Records from a data collection
↓

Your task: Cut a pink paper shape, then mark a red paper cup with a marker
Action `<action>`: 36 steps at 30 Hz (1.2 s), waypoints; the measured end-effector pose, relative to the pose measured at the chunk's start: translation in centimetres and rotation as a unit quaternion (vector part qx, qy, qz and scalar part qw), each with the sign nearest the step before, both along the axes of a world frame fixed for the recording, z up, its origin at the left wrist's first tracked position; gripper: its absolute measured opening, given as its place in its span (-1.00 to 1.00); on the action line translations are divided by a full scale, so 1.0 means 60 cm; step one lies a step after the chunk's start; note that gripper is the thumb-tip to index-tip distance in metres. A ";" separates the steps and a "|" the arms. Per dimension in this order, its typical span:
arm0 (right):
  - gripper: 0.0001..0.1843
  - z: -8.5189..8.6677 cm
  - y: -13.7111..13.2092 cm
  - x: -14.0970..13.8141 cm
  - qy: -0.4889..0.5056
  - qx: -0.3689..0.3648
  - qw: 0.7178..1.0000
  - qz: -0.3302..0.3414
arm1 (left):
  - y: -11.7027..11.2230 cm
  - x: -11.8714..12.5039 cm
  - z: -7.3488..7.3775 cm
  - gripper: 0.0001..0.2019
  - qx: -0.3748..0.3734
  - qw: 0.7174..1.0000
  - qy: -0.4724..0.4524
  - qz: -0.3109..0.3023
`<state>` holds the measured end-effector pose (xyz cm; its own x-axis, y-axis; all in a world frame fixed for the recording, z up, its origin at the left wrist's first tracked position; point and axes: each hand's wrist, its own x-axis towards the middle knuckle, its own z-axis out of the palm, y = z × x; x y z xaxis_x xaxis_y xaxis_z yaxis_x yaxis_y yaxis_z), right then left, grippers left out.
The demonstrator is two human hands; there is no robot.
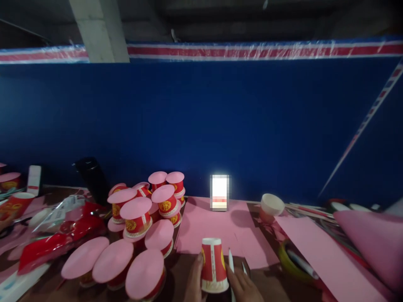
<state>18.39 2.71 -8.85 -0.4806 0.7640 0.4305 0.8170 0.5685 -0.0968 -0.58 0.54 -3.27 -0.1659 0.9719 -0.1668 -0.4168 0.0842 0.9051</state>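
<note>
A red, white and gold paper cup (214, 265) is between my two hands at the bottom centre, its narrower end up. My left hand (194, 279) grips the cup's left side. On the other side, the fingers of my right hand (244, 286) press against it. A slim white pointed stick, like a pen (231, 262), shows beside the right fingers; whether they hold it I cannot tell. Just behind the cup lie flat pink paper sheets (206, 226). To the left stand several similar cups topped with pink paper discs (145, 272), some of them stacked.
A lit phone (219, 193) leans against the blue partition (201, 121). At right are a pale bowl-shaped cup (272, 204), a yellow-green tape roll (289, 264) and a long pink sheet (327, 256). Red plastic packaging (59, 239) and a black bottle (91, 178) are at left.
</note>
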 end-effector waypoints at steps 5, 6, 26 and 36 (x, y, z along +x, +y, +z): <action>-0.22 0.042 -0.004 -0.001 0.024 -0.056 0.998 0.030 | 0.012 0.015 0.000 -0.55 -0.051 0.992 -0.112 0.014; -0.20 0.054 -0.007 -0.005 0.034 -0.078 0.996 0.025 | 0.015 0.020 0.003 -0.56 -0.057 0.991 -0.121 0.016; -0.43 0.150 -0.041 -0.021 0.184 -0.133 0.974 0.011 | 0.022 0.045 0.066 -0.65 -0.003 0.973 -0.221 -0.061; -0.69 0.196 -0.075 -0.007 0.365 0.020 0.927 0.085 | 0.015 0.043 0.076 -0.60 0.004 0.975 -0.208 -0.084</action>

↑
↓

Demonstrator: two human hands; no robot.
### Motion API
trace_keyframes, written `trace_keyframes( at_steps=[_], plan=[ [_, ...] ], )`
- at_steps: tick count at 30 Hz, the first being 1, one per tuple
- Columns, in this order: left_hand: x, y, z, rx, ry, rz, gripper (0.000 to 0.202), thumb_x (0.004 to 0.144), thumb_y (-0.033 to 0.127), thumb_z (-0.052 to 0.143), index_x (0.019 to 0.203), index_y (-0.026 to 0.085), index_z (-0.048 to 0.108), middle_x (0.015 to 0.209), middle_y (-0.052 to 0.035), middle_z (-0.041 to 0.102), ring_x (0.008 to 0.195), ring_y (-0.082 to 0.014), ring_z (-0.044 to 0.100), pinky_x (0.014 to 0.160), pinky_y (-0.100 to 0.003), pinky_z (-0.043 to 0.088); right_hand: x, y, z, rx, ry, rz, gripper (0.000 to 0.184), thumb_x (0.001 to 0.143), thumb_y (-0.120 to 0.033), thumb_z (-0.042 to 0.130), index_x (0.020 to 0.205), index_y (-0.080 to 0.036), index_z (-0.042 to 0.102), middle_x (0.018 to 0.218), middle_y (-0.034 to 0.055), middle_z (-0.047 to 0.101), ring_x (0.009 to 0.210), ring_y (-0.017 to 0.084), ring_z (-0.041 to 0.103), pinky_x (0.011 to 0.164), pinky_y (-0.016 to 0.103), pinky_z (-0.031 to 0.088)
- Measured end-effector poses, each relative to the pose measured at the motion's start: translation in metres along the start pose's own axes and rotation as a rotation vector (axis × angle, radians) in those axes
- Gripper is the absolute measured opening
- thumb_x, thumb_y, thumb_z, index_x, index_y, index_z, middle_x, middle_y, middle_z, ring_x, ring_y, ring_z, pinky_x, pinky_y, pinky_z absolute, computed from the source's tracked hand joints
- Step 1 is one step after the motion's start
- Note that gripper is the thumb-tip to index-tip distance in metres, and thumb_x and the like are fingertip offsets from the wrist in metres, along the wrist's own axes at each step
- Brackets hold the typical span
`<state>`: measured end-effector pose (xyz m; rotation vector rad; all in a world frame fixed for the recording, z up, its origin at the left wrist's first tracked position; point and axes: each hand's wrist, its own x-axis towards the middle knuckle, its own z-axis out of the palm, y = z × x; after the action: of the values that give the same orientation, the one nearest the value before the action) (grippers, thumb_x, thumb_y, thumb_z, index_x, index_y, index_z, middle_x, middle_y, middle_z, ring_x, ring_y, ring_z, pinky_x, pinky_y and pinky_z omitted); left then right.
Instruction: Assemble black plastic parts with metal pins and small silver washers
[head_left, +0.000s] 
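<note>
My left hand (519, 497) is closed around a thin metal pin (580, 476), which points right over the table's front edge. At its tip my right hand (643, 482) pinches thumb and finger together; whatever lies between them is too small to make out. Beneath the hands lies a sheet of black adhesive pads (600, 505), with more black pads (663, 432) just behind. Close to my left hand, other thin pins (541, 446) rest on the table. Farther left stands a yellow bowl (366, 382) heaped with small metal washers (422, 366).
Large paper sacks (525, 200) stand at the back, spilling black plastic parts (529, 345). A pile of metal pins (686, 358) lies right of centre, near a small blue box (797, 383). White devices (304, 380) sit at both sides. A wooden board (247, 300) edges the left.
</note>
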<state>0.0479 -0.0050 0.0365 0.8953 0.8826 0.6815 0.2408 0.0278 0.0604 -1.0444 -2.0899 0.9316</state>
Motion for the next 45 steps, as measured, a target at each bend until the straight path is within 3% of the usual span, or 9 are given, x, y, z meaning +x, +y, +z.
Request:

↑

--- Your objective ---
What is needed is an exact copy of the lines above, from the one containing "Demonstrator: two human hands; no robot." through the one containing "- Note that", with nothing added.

--- Exercise solution ---
Demonstrator: two human hands; no robot.
### Motion API
trace_keyframes, written `trace_keyframes( at_steps=[_], plan=[ [_, ...] ], )`
- at_steps: tick count at 30 Hz, the first being 1, one per tuple
- Columns, in this order: left_hand: x, y, z, rx, ry, rz, gripper (0.000 to 0.202), thumb_x (0.004 to 0.144), thumb_y (-0.033 to 0.127), thumb_z (-0.052 to 0.143), index_x (0.019 to 0.203), index_y (-0.026 to 0.085), index_z (-0.048 to 0.108), middle_x (0.015 to 0.209), middle_y (-0.052 to 0.035), middle_z (-0.041 to 0.102), ring_x (0.008 to 0.195), ring_y (-0.082 to 0.014), ring_z (-0.044 to 0.100), pinky_x (0.014 to 0.160), pinky_y (-0.100 to 0.003), pinky_z (-0.043 to 0.088); right_hand: x, y, z, rx, ry, rz, gripper (0.000 to 0.184), thumb_x (0.001 to 0.143), thumb_y (-0.120 to 0.033), thumb_z (-0.042 to 0.130), index_x (0.020 to 0.205), index_y (-0.080 to 0.036), index_z (-0.042 to 0.102), middle_x (0.018 to 0.218), middle_y (-0.034 to 0.055), middle_z (-0.047 to 0.101), ring_x (0.009 to 0.210), ring_y (-0.017 to 0.084), ring_z (-0.041 to 0.103), pinky_x (0.011 to 0.164), pinky_y (-0.016 to 0.103), pinky_z (-0.031 to 0.088)
- Measured end-effector poses, each relative to the pose measured at the motion's start: translation in metres along the start pose's own axes and rotation as a rotation vector (axis × angle, radians) in those axes
- Gripper is the absolute measured opening
- thumb_x, thumb_y, thumb_z, index_x, index_y, index_z, middle_x, middle_y, middle_z, ring_x, ring_y, ring_z, pinky_x, pinky_y, pinky_z absolute, computed from the source's tracked hand joints
- Step 1 is one step after the motion's start
- Note that gripper is the thumb-tip to index-tip distance in metres, and thumb_x and the like are fingertip offsets from the wrist in metres, along the wrist's own axes at each step

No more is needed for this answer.